* _WORK INSTRUCTIONS_
Using the material below, repeat exactly the lines from the one with "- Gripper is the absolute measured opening" through the one with "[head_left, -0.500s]", ends included, without any images.

* _DATA BLOCK_
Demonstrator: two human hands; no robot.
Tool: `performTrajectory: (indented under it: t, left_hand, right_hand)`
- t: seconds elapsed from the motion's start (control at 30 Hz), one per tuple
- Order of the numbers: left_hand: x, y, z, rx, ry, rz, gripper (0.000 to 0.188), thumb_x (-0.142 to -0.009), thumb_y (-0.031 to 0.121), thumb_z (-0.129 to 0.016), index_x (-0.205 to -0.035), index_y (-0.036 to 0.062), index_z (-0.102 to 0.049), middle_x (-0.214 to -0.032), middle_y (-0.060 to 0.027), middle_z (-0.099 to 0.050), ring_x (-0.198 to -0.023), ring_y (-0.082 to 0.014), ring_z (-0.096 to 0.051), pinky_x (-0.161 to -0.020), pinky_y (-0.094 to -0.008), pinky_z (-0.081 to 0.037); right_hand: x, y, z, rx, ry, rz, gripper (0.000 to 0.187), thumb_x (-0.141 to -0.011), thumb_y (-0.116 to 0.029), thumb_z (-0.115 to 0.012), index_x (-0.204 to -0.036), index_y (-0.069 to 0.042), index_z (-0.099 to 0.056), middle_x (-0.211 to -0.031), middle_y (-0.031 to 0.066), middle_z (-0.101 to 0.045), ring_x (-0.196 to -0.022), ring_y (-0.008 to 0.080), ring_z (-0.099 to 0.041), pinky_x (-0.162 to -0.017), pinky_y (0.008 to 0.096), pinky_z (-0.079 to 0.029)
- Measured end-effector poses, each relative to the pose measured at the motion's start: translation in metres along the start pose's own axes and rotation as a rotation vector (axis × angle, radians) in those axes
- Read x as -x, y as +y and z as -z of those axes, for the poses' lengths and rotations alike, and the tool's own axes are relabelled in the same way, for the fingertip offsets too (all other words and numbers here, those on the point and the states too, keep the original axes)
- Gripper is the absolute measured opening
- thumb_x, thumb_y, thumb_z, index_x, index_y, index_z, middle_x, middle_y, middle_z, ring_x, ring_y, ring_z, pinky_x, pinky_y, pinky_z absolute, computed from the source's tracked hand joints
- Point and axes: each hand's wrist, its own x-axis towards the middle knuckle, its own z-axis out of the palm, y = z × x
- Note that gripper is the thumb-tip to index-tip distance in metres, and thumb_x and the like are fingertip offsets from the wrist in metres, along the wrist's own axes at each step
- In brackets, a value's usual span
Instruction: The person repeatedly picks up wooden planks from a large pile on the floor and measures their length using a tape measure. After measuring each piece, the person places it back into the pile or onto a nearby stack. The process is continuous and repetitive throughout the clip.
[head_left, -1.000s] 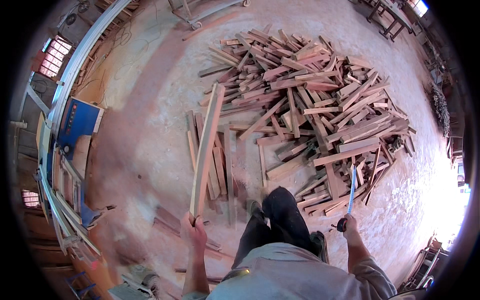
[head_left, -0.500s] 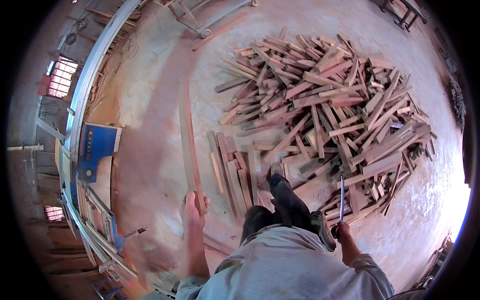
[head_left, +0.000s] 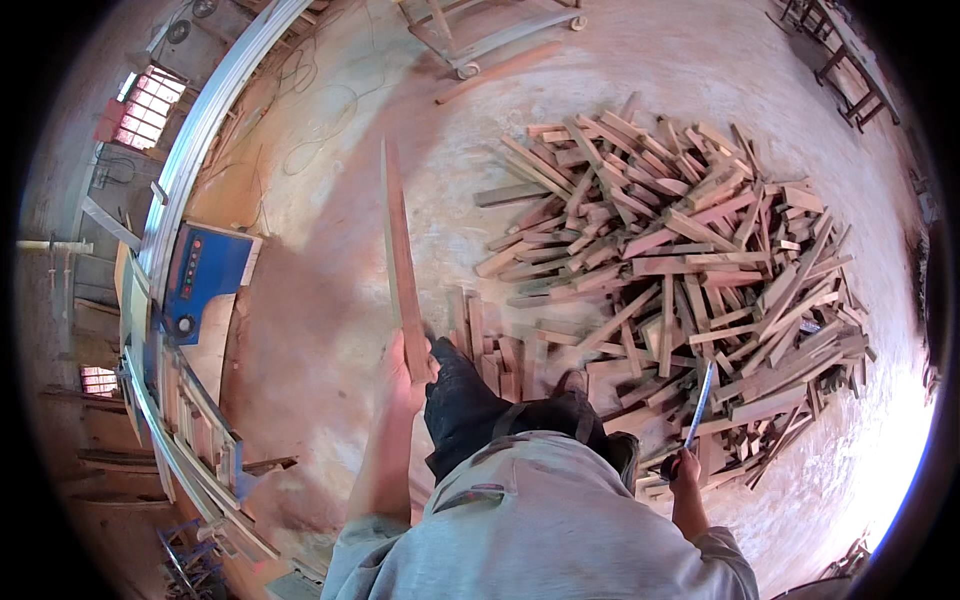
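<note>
My left hand (head_left: 407, 372) is closed round the near end of a long reddish-brown wooden batten (head_left: 399, 260). The batten points away from me and is raised off the floor. In my right hand (head_left: 687, 480), low on the right, is a dark tape measure (head_left: 671, 465). Its narrow pale blade (head_left: 702, 400) sticks out toward a big heap of wood pieces (head_left: 680, 240). By my left leg lie several shorter battens (head_left: 480, 345) side by side, partly hidden by the leg.
A blue machine panel with knobs (head_left: 205, 275) stands at the left, beside a long metal rail (head_left: 185, 170). Far ahead is a wheeled cart (head_left: 500, 45) with a plank (head_left: 495, 72) on the floor next to it. A dark bench (head_left: 850, 60) stands at the far right.
My left hand has lifted and swung the batten slightly. My left leg has come forward beside the short battens. The view has shifted, and the tape measure stays in my right hand, blade out.
</note>
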Motion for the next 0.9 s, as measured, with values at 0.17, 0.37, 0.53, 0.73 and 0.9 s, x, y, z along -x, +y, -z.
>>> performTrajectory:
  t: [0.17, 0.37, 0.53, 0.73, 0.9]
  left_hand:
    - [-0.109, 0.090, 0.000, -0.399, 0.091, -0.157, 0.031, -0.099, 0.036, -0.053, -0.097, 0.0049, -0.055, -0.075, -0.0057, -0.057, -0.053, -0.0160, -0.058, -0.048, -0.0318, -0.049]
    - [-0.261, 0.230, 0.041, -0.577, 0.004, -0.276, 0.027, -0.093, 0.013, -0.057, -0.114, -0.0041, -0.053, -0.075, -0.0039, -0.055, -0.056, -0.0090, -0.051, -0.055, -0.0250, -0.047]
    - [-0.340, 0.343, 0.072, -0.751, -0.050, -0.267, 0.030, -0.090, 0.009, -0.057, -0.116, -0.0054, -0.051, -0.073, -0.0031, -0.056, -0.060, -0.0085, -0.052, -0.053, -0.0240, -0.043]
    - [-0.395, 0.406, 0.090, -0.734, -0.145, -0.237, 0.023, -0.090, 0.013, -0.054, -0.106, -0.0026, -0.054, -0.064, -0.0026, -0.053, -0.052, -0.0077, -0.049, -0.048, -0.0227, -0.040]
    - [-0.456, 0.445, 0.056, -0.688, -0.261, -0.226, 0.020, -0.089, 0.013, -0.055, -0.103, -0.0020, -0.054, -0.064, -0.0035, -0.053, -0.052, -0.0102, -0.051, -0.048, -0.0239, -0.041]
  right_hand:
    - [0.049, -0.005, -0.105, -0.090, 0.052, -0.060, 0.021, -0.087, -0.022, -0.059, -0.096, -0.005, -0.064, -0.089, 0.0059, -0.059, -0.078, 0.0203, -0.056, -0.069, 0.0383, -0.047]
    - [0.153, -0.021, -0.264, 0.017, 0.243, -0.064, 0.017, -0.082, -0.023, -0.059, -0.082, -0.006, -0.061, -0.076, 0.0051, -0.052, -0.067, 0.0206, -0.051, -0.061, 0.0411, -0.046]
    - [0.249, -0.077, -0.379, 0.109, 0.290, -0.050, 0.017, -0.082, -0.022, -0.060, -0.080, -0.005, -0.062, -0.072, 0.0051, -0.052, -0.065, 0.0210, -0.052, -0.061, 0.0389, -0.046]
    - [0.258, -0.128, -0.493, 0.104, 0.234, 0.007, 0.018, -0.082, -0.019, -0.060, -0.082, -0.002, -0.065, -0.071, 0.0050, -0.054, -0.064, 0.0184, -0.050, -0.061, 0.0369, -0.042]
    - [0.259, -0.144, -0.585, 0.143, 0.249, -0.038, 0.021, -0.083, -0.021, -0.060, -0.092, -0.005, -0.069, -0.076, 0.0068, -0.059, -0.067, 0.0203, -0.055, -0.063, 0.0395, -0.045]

* _RESPONSE_
- Gripper is the absolute measured opening
- thumb_x, thumb_y, thumb_z, index_x, index_y, index_z, middle_x, middle_y, middle_z, ring_x, ring_y, ring_z, pinky_x, pinky_y, pinky_z absolute, computed from the source's tracked hand joints
- Point and axes: each hand's wrist, its own x-axis towards the middle knuckle, its own z-axis out of the palm, y = z × x
- Note that gripper is the thumb-tip to index-tip distance in metres, and thumb_x and the like are fingertip offsets from the wrist in metres, along the wrist's own axes at each step
- In brackets, a value's usual span
Instruction: The person repeatedly picks up wooden planks from a large pile on the floor and measures their length using a tape measure. After measuring each piece, the person places it back into the pile or onto a nearby stack. The process is continuous and repetitive throughout the clip.
[head_left, -1.000s] 
[head_left, -0.500s] 

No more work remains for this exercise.